Lines of the listing below that contain the string "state" are to be returned.

Input material:
--*--
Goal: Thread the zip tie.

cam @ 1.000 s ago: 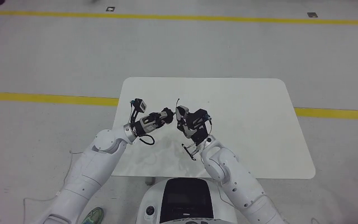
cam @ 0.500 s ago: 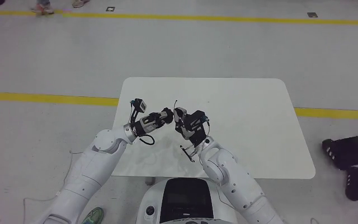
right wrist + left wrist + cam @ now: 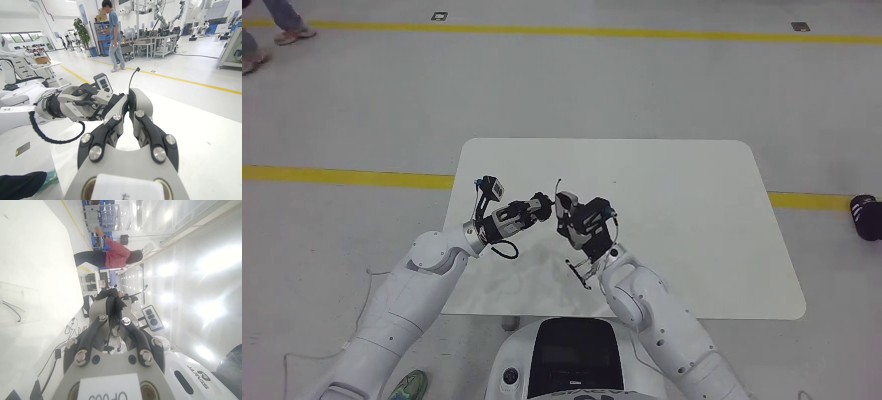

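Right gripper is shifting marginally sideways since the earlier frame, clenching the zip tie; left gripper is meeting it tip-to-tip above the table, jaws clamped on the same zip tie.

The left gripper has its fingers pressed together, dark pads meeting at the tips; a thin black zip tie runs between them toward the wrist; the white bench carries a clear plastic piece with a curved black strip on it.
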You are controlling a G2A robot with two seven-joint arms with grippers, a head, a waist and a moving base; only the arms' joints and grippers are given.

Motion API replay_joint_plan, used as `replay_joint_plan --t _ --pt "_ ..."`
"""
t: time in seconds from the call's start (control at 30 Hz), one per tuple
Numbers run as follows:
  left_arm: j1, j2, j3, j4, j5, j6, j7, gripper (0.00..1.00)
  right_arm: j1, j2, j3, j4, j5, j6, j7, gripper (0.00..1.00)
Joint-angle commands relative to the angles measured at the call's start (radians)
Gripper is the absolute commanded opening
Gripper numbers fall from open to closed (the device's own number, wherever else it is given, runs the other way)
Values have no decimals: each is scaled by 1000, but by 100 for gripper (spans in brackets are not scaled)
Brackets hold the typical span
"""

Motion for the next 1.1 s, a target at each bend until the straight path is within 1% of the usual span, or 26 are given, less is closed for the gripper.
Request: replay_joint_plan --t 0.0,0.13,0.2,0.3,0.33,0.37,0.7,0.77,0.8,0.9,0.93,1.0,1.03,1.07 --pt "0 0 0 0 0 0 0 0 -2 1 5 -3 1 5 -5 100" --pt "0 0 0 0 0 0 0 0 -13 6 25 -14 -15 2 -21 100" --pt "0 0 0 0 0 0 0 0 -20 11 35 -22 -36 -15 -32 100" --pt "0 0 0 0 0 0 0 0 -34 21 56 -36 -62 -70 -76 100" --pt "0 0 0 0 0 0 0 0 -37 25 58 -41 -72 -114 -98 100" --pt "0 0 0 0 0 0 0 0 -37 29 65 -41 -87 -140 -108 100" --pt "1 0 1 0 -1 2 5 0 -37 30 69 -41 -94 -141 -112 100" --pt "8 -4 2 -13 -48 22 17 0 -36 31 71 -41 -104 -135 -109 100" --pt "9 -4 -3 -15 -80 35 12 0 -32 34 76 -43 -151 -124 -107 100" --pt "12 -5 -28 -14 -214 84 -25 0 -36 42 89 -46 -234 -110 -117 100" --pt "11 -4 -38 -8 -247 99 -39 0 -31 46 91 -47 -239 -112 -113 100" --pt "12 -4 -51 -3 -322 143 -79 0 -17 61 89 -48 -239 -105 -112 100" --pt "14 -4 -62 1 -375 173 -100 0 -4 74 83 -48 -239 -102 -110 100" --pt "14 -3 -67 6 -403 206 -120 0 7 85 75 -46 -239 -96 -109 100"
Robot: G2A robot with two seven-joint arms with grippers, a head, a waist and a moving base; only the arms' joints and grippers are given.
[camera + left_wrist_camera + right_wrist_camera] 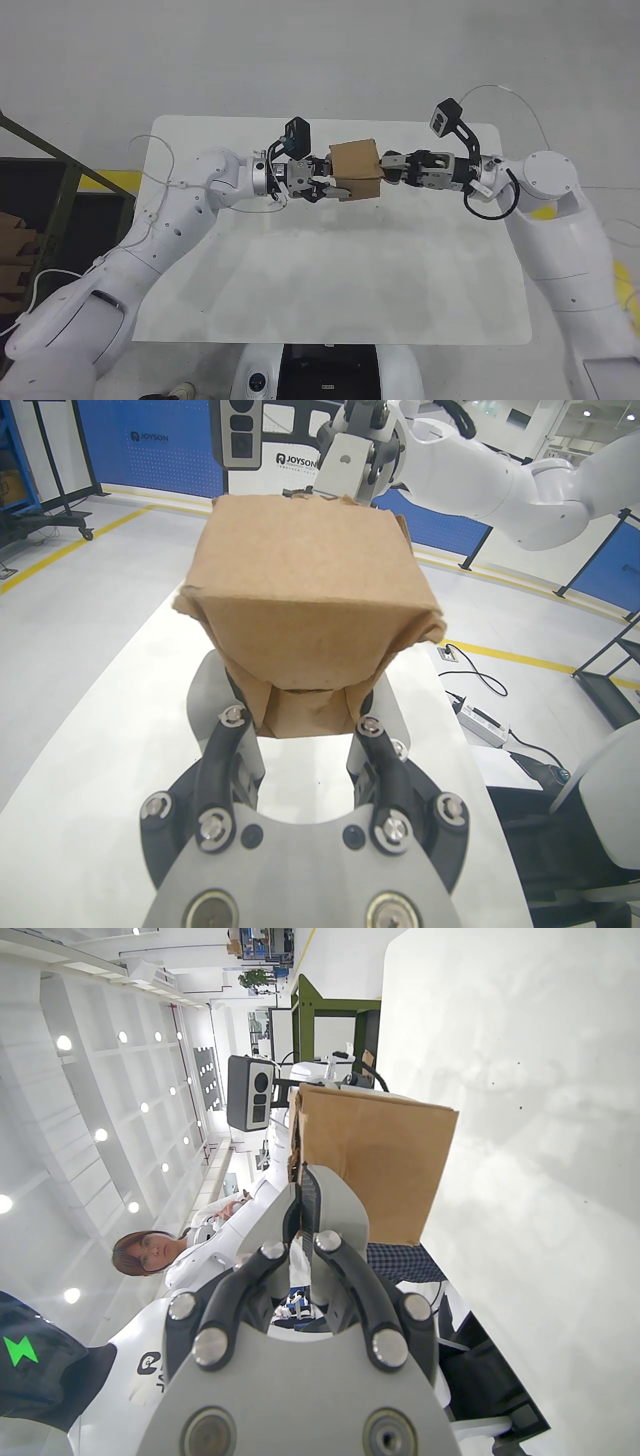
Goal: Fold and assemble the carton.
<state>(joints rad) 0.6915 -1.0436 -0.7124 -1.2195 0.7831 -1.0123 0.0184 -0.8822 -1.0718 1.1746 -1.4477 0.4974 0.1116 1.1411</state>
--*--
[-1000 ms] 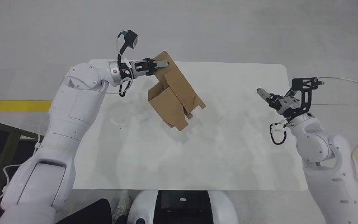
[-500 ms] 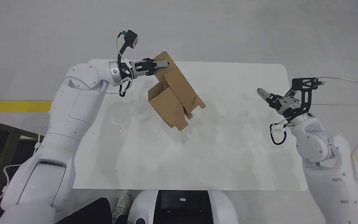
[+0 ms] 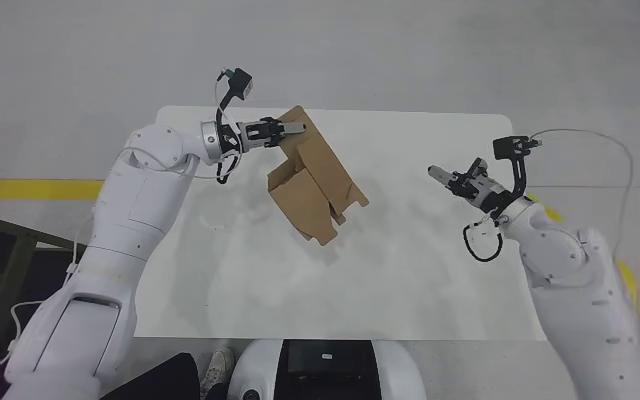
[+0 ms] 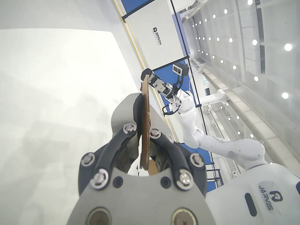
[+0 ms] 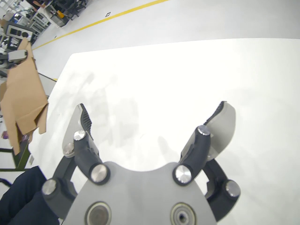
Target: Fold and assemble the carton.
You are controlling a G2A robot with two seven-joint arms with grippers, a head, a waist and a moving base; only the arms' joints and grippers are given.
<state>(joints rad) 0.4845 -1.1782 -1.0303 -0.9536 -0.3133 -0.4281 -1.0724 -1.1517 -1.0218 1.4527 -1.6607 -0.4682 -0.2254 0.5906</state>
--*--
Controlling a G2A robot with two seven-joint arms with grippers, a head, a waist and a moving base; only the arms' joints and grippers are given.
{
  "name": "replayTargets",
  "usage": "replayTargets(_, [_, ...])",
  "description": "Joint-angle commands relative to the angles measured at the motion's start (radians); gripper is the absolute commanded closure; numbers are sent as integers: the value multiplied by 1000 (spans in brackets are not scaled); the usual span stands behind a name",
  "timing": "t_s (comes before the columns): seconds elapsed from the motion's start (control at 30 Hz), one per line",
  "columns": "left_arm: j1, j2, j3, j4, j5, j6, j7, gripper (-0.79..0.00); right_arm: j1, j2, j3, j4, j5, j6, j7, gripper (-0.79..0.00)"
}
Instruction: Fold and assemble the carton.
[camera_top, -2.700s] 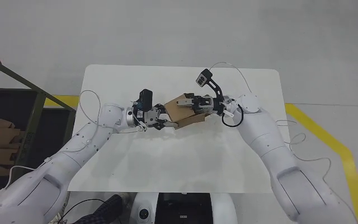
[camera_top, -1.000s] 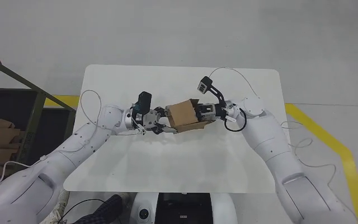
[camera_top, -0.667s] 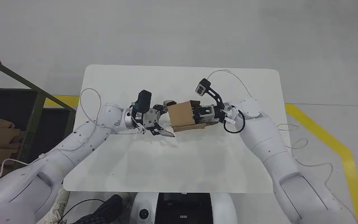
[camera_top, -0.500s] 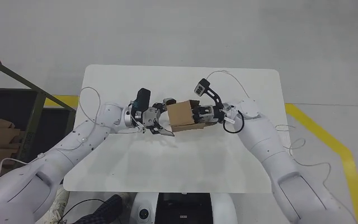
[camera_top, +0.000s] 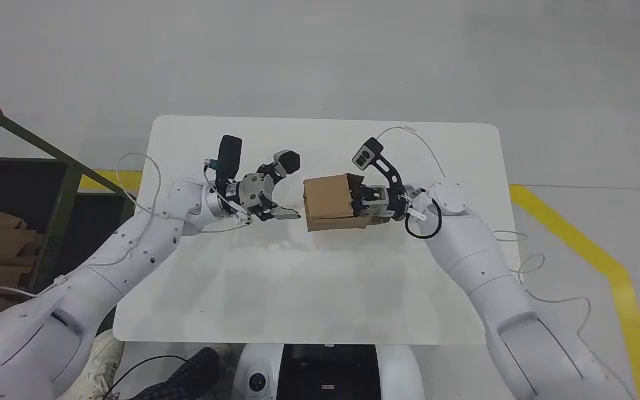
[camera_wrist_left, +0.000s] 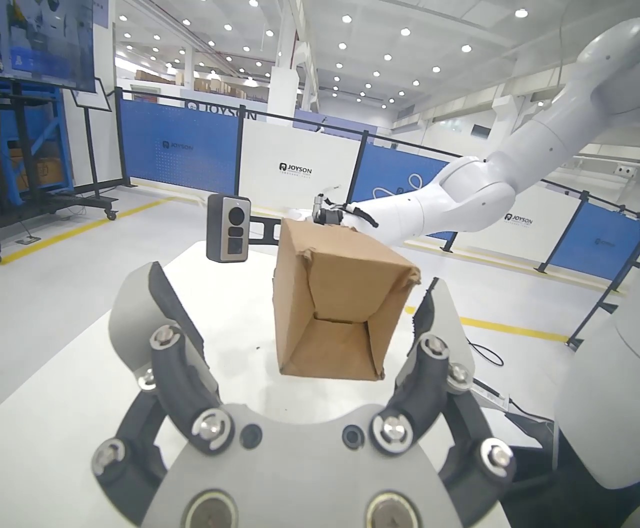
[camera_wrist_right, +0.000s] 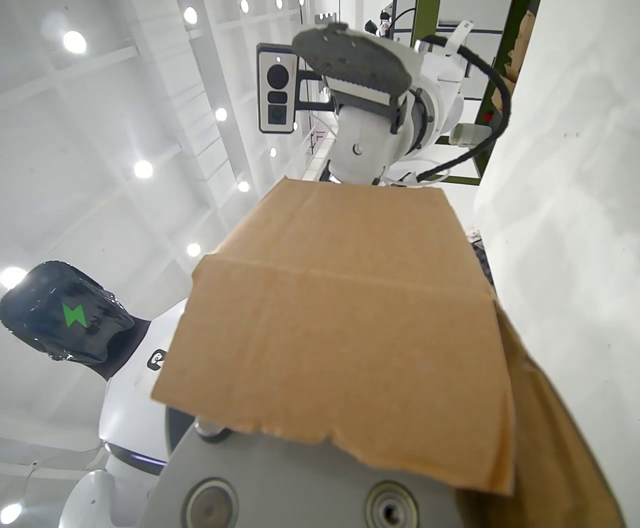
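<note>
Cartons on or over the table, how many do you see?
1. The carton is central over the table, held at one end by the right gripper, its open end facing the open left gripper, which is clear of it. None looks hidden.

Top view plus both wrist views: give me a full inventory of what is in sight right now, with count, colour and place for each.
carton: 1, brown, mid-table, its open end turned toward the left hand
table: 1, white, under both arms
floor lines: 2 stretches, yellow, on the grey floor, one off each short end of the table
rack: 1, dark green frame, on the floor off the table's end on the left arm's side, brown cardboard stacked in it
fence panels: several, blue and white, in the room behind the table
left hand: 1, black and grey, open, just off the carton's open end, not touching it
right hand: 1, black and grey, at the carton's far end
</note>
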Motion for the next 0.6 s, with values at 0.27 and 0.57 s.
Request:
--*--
Answer for the task:
<state>(joints rad) 0.6915 -1.0436 -0.7124 -1.2195 0.7831 -1.0123 0.0184 -0.8822 -1.0718 1.1746 -1.4477 0.4974 0.1116 1.1411</state>
<state>(joints rad) 0.4845 -1.1782 -1.0303 -0.9536 -0.3133 -0.4281 -1.0724 -1.1517 -1.0218 1.4527 -1.6607 -0.4682 -0.2254 0.5906</state>

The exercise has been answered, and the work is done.